Today is my first day at college. I've always been one of those guys, who just wants to live a normal life. But, my studies have always hindered my dreams. I'm afraid, about my career, my life, my future - everything! But, I meet someone, who changes me, and my life.........
Today is my first day at college. I've always been one of those guys, who just wants to live a normal life. But, my studies have always hindered my dreams. I'm afraid, about my career, my life, my future - everything!

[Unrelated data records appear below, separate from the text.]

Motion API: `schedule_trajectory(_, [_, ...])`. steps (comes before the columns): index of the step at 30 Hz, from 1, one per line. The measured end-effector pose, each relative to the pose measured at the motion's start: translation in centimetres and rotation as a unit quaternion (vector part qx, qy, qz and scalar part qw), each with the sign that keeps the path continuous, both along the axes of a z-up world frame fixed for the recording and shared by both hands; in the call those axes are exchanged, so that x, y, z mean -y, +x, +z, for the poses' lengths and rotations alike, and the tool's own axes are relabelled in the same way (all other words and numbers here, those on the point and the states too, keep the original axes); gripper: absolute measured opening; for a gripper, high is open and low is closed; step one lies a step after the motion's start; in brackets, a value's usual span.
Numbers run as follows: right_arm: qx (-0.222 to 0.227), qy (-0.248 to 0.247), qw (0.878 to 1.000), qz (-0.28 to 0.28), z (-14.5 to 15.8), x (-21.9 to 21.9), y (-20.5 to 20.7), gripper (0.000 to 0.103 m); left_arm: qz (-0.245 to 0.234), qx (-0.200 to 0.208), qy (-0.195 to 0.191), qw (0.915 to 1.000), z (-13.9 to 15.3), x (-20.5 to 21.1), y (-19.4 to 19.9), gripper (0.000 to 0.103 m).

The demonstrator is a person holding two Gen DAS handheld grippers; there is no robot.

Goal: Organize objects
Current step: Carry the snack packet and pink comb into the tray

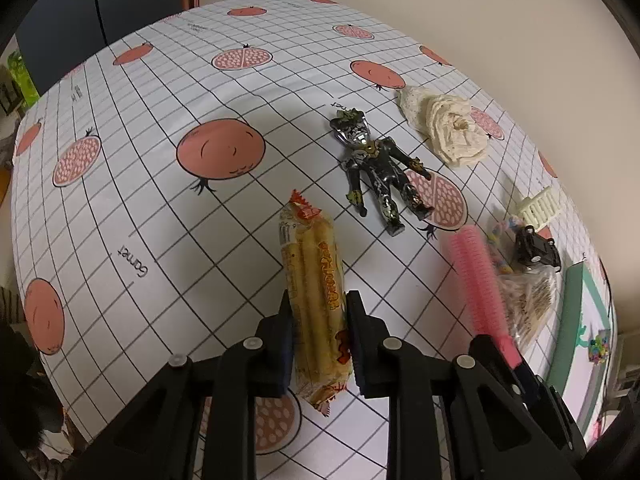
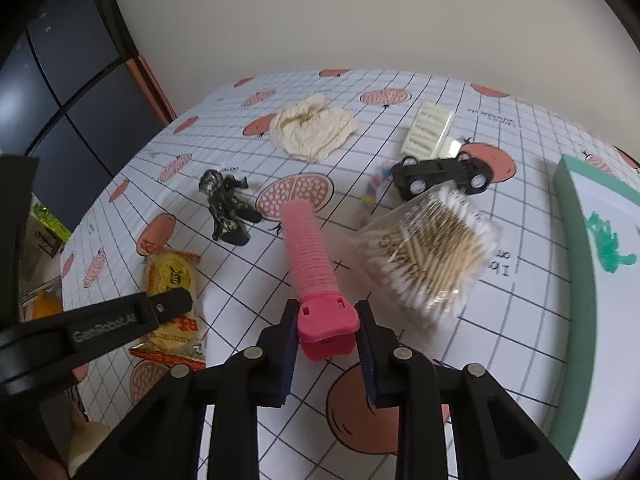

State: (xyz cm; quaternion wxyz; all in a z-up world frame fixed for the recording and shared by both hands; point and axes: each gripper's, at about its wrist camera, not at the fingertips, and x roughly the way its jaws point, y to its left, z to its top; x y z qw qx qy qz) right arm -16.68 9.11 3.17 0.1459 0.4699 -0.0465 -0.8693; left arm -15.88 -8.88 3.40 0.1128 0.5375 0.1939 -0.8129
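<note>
My left gripper (image 1: 318, 344) is clamped on a yellow snack packet (image 1: 316, 304), both pads pressed to its sides; the packet points away from me over the tablecloth (image 1: 160, 208), which has a grid and pomegranate print. My right gripper (image 2: 326, 334) is closed on the base of a pink ribbed roller (image 2: 310, 256), which sticks out forward between the fingers.

Landmark: the toy figure (image 1: 380, 172), black and silver, lying flat on its back.
- Crumpled cream cloth (image 1: 444, 128): beyond the figure, to its right, apart from it.
- Snack packet: nearer me than the figure, to its left, not touching it.
- Pink roller: right of the figure, nearer me, its tip near the figure's feet in the left wrist view.
- Bag of cotton swabs (image 2: 428, 256): right of the roller, well apart from the figure.
- Black toy car (image 2: 442, 176): right of the figure, just beyond the swabs, tilted; I cannot tell what it rests on.
- Pale ribbed plastic piece (image 2: 428, 132): just beyond the car.
- Small colourful item (image 2: 376, 188): just left of the car; too blurred to name.
- Green-edged white box (image 2: 576, 240): far right of the figure, at the cloth's edge.
</note>
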Motion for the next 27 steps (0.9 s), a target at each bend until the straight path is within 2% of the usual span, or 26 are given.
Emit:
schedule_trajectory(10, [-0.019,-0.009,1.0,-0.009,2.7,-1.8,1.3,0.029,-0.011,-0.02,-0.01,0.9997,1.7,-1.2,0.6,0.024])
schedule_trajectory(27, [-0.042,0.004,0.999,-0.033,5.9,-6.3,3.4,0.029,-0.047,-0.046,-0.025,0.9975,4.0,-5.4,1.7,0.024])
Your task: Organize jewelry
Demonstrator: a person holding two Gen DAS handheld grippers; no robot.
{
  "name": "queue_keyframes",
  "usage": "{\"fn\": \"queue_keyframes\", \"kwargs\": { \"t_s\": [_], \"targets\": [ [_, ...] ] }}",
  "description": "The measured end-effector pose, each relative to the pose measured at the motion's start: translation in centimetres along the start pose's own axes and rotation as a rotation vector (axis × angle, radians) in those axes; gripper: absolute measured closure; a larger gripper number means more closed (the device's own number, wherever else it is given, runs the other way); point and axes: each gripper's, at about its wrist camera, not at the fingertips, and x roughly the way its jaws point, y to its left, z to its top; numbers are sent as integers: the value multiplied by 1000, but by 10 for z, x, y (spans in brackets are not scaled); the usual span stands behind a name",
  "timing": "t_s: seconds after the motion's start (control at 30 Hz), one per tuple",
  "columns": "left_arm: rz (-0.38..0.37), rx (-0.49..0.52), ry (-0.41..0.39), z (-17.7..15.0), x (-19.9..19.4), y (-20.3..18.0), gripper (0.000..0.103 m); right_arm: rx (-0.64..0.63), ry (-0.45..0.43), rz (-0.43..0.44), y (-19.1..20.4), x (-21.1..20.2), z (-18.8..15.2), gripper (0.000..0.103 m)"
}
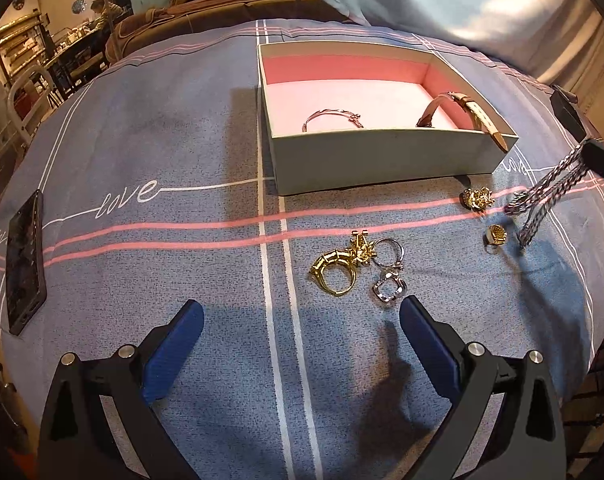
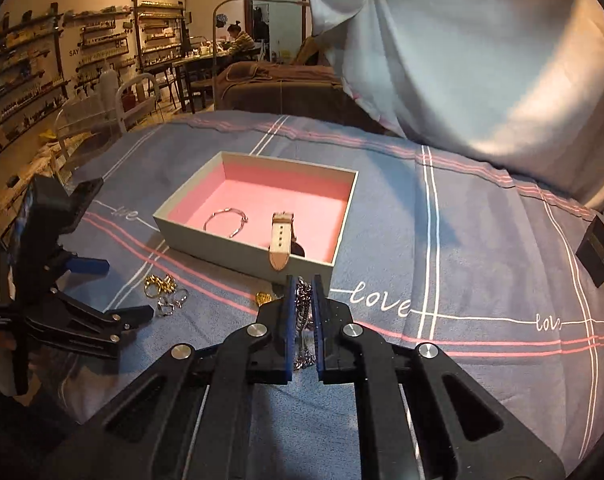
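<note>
Blue-grey striped bedspread (image 1: 162, 152) carries an open grey cardboard box with pink lining (image 2: 238, 246), already holding a slim bangle (image 2: 226, 218) and a tan-strapped watch (image 2: 281, 236). Right hand-held gripper (image 2: 305, 312) pinches a dangling silver chain (image 1: 542, 200) just short of the box; its trailing end could snag the rim. Left hand-held gripper (image 1: 302, 320) hangs spread near the gold ring (image 1: 336, 274).

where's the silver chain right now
The silver chain is clamped in the right gripper, dangling at the left wrist view's right edge, beside the box's near corner.
</note>
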Motion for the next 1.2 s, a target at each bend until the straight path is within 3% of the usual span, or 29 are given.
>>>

My dad works at a local shop, my mom's a housewife. And like every other parents in India, they just want me to "settle down"! but, they don't understand the burden and pressure, that these two simple words have put on me for 18 years. I've scored 86% in the entrance exam, 4th highest. I've been a brilliant student all my life, but, it's not the marks that put the burden on me, it's the mere thought of "settling down"! In India, when you return home after giving a test, any test, your parents don't ask, "How was the test?", they say, "Remember, don't let us down!"!
Iwas frustrated, even a bit depressed, about my life, about myself, but, couldn't show it. Reason - I was afraid! Afraid that, if i go to sleep in the night at 12, instead of 1.30, i might just "let my parents down"! I'm even afraid to dream, fearing, that my dreams may lead to me "letting my parents down"!
But, a man's greatest talent is his imagination! No matter how hard you try, you cannot kill it! It's somewhat Immortal! At least, as long as you live. And, where there's imagination, there's dreams.
I too have dreams, i love writing. Not from now, from when I was 7.
when I was 15, I published my first poem in my school's yearly magazine. Out of 150 poems, only 10 were selected and published. I felt, I was at the top of the world!
I rushed home to show my dad. I remember, he didn't even read the full poem. He smiled and said, " You're just a kid, but you'll learn that these words may be beautiful, but in reality, they are just that, "words"! And son, words cannot make you stand on your own feet! Hope you know what I'm saying?"
Next year, when my class teacher asked why haven't I submitted any poem this year, I stood up, looked down, thoughts circling my head, tears trying to burst out of my eyes, I said, "Mam, I don't write anymore!"
I have bundles of paper on my desk, scribbled with words which are "beautiful", but cannot "make me stand on my own feet". Sometimes, I think, I don't to stand, I don't want to run in this chase of someone else's dreams. I have my own. But then again, I'm afraid!